Xylinx is a leader in field-programmable gate arrays (FPGAs), a type of chip that has various resources on it such as programmable logic blocks and reconfigurable interconnects that allow different parts to be wired together. This is very different from the microprocessors from Intel INTC and AMD that we are more familiar with that go into PCs or datacenter servers. In the latter case, the chips have a specific instruction set architecture, and they do certain things – they run operating systems like Windows or Linux, and you program them with software to do different things. Once the chips come out of the factory (or “fab”), they don’t change. They are soldered on to circuit boards, and the only way to make them do different things is by changing the software that they run. Microprocessors have been so successful over the last 50 years because when they are produced inexpensively in huge volumes, you can make them do so many things just with software.

FPGAs are different. After they come from the fab and are packaged, you can change how the pieces are connected inside, making a unique chip. The roots of this approach traces back to programmable read-only memories from the early 1980s. The idea then was that if I present a chip with some combination of inputs, I want it to generate some set of outputs. That is what the goal of digital logic after all, whether I do it with logic gates on a chip, or a microprocessor running software.

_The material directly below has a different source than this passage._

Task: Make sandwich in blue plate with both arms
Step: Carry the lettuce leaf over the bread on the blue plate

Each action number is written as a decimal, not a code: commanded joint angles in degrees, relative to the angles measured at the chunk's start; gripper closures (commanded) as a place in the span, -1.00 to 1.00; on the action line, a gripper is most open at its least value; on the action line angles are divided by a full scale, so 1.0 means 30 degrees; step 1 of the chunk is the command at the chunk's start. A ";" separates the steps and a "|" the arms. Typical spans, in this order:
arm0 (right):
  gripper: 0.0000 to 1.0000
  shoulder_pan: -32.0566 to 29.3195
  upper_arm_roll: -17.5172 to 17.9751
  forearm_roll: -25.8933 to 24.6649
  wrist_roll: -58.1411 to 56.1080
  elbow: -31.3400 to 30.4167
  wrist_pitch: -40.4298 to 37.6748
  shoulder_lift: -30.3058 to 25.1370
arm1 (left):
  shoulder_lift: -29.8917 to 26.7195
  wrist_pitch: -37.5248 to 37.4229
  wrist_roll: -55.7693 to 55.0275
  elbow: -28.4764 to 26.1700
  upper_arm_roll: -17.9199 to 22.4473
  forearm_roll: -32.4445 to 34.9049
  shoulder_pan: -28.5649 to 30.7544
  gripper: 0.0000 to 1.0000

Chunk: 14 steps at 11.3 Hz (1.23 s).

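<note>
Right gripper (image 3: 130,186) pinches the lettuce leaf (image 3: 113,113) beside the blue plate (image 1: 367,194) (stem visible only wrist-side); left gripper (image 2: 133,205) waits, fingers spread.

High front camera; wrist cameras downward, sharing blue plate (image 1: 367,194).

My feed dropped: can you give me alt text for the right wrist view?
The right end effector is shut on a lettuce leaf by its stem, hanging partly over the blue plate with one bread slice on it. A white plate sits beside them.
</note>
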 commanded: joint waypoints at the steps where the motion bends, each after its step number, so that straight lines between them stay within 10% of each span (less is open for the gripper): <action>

Historically FPGAs have been slow performance-wise and relatively expensive, but companies like Xilinx have brought the latest chips to amazing heights. Today you can build custom devices with FPGAs that do all kinds of unique things, and you don’t have to have the large volumes behind Intel’s or AMD’s microprocessor sales to get the cost down. That “late customization” gives product designers a huge amount of flexibility to rapidly evolve their products without having to wait for the long development cycle of a new microprocessor.

This is why FPGAs are being used in many new bleeding-edge applications in machine learning, communications equipment, and a wide range of other devices.

The Xilinx acquisition points to a recognition that there is going to be more fragmentation in the microprocessor market of the future, with FPGA technology relieving many product designers from the constraints imposed by standard products. Intel purchased Xilinx competitor Altera ALTR back in 2015. For AMD, this gives them a level of insurance that they can remain in those customers’ roadmaps.